**Task**
Locate the word "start" in the data below, then copy every line that holds it.

**Information provided**
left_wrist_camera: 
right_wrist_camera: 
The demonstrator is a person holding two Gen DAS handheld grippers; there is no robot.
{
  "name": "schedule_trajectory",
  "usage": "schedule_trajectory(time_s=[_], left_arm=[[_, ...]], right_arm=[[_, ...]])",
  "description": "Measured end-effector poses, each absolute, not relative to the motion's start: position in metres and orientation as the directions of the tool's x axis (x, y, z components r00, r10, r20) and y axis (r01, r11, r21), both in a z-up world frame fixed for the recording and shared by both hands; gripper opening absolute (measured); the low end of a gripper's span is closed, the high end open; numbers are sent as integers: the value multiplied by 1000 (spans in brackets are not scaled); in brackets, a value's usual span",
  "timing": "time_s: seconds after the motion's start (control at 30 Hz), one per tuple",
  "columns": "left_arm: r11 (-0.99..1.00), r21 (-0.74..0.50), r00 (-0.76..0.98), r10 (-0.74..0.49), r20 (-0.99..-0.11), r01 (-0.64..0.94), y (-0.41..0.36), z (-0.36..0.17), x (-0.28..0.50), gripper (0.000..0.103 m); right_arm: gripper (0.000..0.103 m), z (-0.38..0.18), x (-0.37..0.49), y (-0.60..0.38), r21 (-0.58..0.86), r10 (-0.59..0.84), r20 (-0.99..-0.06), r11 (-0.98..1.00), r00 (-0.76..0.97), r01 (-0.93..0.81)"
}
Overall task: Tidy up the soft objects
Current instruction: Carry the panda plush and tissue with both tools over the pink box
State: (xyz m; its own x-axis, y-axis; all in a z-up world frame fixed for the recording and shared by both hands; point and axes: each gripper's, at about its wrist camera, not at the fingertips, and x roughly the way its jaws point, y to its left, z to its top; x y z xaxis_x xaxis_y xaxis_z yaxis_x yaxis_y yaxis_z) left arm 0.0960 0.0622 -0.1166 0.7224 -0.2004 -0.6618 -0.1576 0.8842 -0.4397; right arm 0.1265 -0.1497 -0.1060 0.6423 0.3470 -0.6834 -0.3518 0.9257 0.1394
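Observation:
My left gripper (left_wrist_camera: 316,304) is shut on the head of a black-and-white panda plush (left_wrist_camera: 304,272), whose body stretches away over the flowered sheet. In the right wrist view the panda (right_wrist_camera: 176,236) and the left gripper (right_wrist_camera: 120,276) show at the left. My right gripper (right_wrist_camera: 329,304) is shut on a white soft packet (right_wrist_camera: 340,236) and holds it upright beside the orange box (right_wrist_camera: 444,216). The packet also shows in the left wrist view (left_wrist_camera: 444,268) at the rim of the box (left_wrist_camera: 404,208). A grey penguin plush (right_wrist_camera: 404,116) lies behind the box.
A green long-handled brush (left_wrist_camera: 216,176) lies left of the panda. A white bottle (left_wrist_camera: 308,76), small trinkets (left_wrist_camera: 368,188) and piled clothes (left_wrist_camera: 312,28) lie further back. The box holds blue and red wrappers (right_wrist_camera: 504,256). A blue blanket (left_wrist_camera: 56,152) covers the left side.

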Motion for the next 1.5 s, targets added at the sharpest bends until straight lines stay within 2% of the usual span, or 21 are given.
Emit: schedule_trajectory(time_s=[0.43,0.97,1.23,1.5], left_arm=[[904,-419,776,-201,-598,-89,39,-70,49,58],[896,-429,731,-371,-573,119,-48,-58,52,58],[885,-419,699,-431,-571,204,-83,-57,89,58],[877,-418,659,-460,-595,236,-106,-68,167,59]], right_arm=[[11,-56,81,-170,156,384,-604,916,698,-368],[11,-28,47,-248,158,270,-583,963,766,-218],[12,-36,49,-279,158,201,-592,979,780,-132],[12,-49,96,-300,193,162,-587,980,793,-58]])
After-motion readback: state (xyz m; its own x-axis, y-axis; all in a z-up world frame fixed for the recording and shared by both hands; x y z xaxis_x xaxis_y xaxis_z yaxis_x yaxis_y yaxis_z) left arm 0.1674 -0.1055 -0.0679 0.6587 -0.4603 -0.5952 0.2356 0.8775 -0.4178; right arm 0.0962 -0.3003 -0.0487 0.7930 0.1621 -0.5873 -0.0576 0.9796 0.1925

**Completed task**
  "description": "Measured end-effector poses, each absolute, not relative to the motion's start: position in metres and orientation as the directions of the tool's x axis (x, y, z components r00, r10, r20) and y axis (r01, r11, r21), both in a z-up world frame fixed for the recording and shared by both hands; gripper opening absolute (measured); the low end of a gripper's span is closed, the high end open; numbers are sent as integers: the value multiplied by 1000 (spans in brackets are not scaled); in brackets, a value's usual span",
  "timing": "time_s: seconds after the motion's start (control at 30 Hz), one per tuple",

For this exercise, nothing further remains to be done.